=== Begin Enclosure ===

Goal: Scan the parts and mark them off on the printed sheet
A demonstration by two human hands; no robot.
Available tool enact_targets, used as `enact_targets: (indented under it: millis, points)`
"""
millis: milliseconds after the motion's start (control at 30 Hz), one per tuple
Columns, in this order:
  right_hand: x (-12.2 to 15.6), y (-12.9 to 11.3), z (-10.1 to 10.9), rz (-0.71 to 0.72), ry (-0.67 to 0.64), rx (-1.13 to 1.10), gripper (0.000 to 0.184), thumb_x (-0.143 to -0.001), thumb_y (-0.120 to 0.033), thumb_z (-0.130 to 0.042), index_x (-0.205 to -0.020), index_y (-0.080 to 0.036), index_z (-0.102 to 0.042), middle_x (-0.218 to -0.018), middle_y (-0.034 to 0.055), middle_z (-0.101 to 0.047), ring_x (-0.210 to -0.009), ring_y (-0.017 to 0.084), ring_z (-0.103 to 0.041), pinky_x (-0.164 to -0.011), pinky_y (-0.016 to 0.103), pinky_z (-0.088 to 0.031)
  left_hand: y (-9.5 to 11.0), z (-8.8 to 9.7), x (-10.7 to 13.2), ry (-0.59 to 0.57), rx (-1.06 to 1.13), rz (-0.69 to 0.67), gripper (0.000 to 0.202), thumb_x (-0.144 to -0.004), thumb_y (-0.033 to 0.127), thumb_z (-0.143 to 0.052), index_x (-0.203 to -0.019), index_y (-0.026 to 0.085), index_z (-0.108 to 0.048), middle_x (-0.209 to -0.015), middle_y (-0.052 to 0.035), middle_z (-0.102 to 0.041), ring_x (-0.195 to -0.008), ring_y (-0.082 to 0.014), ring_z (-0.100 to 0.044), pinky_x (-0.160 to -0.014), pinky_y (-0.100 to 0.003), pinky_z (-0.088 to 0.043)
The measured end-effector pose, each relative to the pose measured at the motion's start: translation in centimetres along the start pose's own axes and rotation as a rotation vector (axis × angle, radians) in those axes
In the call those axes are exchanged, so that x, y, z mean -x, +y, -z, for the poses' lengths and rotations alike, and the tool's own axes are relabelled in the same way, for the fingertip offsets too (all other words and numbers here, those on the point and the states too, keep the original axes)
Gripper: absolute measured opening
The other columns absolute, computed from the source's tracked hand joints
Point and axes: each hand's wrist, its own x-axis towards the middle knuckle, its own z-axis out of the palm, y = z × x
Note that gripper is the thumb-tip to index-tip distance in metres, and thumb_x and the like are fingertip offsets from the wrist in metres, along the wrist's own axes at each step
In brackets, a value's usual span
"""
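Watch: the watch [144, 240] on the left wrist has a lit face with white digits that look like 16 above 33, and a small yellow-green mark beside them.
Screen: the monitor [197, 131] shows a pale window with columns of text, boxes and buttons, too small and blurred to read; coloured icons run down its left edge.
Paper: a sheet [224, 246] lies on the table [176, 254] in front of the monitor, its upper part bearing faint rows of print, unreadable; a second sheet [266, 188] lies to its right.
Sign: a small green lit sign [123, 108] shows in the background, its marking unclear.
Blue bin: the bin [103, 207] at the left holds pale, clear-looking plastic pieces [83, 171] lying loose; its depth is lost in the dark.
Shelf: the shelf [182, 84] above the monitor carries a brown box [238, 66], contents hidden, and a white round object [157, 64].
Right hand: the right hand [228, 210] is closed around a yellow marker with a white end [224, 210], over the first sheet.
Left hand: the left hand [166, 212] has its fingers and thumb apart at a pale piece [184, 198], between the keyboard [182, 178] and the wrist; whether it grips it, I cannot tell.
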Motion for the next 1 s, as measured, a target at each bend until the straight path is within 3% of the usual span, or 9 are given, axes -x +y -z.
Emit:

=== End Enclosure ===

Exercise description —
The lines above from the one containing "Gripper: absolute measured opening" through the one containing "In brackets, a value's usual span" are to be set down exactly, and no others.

Reply —
Gripper: absolute measured opening
The other columns absolute, computed from the source's tracked hand joints
Point and axes: each hand's wrist, its own x-axis towards the middle knuckle, its own z-axis out of the palm, y = z × x
Note that gripper is the thumb-tip to index-tip distance in metres, and thumb_x and the like are fingertip offsets from the wrist in metres, along the wrist's own axes at each step
In brackets, a value's usual span

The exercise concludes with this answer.